#### Input data
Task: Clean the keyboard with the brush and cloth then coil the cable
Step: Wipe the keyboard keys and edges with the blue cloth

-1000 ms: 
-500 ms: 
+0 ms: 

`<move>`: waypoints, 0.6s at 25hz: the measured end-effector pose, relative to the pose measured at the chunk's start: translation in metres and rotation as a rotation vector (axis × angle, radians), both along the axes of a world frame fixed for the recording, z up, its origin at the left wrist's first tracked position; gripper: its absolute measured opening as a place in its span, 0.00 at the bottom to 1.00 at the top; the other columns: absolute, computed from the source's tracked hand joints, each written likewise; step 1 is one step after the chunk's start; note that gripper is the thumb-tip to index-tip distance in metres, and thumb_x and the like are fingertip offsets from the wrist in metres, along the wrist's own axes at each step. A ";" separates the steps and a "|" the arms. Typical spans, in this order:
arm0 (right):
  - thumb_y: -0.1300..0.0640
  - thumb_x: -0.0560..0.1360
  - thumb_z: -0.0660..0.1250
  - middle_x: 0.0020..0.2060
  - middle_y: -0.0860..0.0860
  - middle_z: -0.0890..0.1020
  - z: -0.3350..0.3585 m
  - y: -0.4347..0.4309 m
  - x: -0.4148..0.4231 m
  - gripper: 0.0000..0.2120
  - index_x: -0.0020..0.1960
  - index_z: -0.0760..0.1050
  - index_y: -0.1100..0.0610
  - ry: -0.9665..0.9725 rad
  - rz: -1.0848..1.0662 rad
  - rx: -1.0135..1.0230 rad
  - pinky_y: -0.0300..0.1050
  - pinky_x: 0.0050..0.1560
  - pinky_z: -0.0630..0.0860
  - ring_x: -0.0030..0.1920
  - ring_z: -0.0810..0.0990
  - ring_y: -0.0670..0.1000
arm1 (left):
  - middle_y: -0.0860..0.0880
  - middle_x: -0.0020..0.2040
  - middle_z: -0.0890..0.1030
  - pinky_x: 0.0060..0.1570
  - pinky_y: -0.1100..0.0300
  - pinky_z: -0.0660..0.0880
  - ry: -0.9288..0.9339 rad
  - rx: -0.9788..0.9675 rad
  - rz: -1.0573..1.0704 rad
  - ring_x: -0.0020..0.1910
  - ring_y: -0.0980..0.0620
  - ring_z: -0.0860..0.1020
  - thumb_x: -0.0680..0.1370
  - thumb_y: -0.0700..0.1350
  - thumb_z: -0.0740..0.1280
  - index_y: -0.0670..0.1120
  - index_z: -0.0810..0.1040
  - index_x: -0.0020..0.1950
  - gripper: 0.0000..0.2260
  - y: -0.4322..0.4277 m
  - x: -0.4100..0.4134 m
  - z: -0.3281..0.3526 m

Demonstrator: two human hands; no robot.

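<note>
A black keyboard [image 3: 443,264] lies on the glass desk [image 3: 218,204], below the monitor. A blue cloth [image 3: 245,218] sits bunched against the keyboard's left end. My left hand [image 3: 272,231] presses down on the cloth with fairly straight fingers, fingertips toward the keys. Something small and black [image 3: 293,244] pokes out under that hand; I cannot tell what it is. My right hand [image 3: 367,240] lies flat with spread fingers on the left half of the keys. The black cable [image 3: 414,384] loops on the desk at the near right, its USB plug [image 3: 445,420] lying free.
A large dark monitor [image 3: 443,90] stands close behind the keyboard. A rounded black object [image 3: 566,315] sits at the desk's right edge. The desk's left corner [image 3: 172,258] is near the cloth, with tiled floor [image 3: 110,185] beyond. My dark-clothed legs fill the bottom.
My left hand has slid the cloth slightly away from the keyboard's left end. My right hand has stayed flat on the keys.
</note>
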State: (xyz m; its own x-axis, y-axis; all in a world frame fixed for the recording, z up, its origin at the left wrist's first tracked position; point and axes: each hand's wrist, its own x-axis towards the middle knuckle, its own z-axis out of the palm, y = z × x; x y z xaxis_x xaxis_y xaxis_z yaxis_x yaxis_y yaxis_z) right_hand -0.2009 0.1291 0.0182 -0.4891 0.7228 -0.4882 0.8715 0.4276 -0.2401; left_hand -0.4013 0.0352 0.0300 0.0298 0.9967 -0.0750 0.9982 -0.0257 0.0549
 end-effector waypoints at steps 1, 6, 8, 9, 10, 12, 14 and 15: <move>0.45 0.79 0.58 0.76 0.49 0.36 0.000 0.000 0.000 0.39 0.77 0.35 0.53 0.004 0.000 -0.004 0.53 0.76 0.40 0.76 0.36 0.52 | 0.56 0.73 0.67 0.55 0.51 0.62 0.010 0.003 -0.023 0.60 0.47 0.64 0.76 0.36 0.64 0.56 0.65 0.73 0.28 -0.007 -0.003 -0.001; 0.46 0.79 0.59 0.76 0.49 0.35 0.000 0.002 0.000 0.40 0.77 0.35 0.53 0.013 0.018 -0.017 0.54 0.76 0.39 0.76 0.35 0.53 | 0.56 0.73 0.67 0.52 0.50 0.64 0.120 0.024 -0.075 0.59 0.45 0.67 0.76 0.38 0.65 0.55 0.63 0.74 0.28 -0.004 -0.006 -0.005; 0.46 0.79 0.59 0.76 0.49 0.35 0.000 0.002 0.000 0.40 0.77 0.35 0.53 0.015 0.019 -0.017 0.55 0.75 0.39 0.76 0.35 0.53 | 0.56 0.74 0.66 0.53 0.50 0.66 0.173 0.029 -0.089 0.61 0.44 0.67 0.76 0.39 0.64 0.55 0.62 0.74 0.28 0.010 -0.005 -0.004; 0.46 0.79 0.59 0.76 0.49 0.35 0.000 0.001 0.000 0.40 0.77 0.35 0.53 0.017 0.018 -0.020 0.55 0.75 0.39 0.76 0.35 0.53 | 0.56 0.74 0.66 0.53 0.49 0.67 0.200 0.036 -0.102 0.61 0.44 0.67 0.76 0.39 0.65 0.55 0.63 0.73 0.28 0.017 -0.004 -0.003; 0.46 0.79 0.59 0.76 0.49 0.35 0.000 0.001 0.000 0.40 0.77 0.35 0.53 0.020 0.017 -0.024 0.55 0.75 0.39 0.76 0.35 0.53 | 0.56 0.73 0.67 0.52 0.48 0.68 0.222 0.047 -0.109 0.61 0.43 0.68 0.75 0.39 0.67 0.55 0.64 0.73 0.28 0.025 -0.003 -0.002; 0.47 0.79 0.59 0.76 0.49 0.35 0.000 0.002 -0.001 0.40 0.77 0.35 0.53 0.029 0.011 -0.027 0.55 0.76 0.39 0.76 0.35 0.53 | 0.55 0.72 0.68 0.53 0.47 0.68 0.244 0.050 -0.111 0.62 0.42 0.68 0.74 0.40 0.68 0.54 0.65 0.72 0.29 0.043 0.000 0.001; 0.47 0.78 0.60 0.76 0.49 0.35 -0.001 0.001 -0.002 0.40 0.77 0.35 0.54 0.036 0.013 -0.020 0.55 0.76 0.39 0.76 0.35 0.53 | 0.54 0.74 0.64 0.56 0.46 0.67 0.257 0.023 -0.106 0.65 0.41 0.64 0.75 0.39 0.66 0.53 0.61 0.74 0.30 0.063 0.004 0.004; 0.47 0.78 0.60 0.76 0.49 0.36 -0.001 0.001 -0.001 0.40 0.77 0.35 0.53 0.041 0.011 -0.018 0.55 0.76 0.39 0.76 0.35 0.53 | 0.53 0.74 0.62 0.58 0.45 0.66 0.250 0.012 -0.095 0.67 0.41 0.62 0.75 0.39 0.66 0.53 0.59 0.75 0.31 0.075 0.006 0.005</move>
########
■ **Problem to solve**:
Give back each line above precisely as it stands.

■ **Exercise answer**:
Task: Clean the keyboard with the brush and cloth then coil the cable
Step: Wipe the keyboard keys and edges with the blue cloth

-1000 ms: 
-500 ms: 
+0 ms: 

`<move>`: waypoints, 0.6s at 25hz: the measured end-effector pose, relative to the pose measured at the chunk's start: translation in metres and rotation as a rotation vector (axis × angle, radians), both along the axes of a world frame fixed for the recording, z up, its origin at the left wrist's first tracked position; gripper: its absolute measured opening as a place in its span, 0.00 at the bottom to 1.00 at the top; the other columns: absolute, computed from the source's tracked hand joints, each written likewise; step 1 is one step after the chunk's start; note that gripper is the thumb-tip to index-tip distance in metres, and thumb_x and the like are fingertip offsets from the wrist in metres, along the wrist's own axes at each step. A ";" separates the steps and a "|" the arms. Typical spans, in this order:
arm0 (right):
  - thumb_y: -0.1300..0.0640
  - thumb_x: -0.0560..0.1360
  - thumb_z: -0.0660..0.1250
  - middle_x: 0.0020..0.2060
  - middle_y: -0.0860..0.0860
  - middle_z: -0.0890..0.1020
  - z: -0.3350..0.3585 m
  - y: -0.4347..0.4309 m
  - x: -0.4148..0.4231 m
  - gripper: 0.0000..0.2120
  - index_x: -0.0020..0.1960
  - index_z: -0.0760..0.1050
  - index_y: -0.1100..0.0610
  - ry: -0.9665..0.9725 rad
  - rz: -1.0848..1.0662 rad
  - rx: -1.0135..1.0230 rad
  - pinky_y: -0.0300..0.1050
  - pinky_x: 0.0050..0.1560
  - pinky_z: -0.0630..0.0860
  - ring_x: -0.0030..0.1920
  - ring_z: -0.0810..0.0990
  - ring_y: -0.0670..0.1000
arm1 (left):
  - middle_y: -0.0860..0.0880
  - middle_x: -0.0020..0.2040
  - middle_z: -0.0890..0.1030
  - pinky_x: 0.0060..0.1570
  - pinky_y: -0.1100..0.0300
  - pinky_z: -0.0660..0.0880
  - ry: -0.9288..0.9339 rad
  - rx: -0.9788..0.9675 rad
  - rz: -1.0573..1.0704 rad
  - ring_x: -0.0020..0.1910
  - ring_y: -0.0980..0.0620
  - ring_z: -0.0860..0.1020
  - thumb_x: -0.0680..0.1370
  - thumb_y: -0.0700..0.1350
  - thumb_z: -0.0740..0.1280
  - index_y: -0.0670..0.1120
  - index_z: -0.0810..0.1040
  - index_x: -0.0020..0.1950
  - gripper: 0.0000..0.2260
  - y: -0.4322..0.4277 m
  - x: -0.4100..0.4134 m
  - z: -0.3281..0.3526 m

Demonstrator: two human hands; no robot.

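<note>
A black keyboard [image 3: 443,264] lies on the glass desk [image 3: 218,204], below the monitor. A blue cloth [image 3: 245,218] sits bunched against the keyboard's left end. My left hand [image 3: 272,231] presses down on the cloth with fairly straight fingers, fingertips toward the keys. Something small and black [image 3: 293,244] pokes out under that hand; I cannot tell what it is. My right hand [image 3: 367,240] lies flat with spread fingers on the left half of the keys. The black cable [image 3: 414,384] loops on the desk at the near right, its USB plug [image 3: 445,420] lying free.
A large dark monitor [image 3: 443,90] stands close behind the keyboard. A rounded black object [image 3: 566,315] sits at the desk's right edge. The desk's left corner [image 3: 172,258] is near the cloth, with tiled floor [image 3: 110,185] beyond. My dark-clothed legs fill the bottom.
My left hand has slid the cloth slightly away from the keyboard's left end. My right hand has stayed flat on the keys.
</note>
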State: (xyz m; its own x-axis, y-axis; all in a world frame fixed for the recording, z up, its origin at the left wrist's first tracked position; point and axes: each hand's wrist, its own x-axis towards the middle knuckle, its own z-axis out of the palm, y = z × x; x y z xaxis_x xaxis_y xaxis_z yaxis_x yaxis_y yaxis_z) right_hand -0.2009 0.1291 0.0182 -0.4891 0.7228 -0.4882 0.8715 0.4276 -0.2401; left_hand -0.4013 0.0352 0.0300 0.0298 0.9967 -0.0750 0.9982 -0.0257 0.0549
 end-effector waypoints at steps 1, 6, 8, 9, 10, 12, 14 and 15: <move>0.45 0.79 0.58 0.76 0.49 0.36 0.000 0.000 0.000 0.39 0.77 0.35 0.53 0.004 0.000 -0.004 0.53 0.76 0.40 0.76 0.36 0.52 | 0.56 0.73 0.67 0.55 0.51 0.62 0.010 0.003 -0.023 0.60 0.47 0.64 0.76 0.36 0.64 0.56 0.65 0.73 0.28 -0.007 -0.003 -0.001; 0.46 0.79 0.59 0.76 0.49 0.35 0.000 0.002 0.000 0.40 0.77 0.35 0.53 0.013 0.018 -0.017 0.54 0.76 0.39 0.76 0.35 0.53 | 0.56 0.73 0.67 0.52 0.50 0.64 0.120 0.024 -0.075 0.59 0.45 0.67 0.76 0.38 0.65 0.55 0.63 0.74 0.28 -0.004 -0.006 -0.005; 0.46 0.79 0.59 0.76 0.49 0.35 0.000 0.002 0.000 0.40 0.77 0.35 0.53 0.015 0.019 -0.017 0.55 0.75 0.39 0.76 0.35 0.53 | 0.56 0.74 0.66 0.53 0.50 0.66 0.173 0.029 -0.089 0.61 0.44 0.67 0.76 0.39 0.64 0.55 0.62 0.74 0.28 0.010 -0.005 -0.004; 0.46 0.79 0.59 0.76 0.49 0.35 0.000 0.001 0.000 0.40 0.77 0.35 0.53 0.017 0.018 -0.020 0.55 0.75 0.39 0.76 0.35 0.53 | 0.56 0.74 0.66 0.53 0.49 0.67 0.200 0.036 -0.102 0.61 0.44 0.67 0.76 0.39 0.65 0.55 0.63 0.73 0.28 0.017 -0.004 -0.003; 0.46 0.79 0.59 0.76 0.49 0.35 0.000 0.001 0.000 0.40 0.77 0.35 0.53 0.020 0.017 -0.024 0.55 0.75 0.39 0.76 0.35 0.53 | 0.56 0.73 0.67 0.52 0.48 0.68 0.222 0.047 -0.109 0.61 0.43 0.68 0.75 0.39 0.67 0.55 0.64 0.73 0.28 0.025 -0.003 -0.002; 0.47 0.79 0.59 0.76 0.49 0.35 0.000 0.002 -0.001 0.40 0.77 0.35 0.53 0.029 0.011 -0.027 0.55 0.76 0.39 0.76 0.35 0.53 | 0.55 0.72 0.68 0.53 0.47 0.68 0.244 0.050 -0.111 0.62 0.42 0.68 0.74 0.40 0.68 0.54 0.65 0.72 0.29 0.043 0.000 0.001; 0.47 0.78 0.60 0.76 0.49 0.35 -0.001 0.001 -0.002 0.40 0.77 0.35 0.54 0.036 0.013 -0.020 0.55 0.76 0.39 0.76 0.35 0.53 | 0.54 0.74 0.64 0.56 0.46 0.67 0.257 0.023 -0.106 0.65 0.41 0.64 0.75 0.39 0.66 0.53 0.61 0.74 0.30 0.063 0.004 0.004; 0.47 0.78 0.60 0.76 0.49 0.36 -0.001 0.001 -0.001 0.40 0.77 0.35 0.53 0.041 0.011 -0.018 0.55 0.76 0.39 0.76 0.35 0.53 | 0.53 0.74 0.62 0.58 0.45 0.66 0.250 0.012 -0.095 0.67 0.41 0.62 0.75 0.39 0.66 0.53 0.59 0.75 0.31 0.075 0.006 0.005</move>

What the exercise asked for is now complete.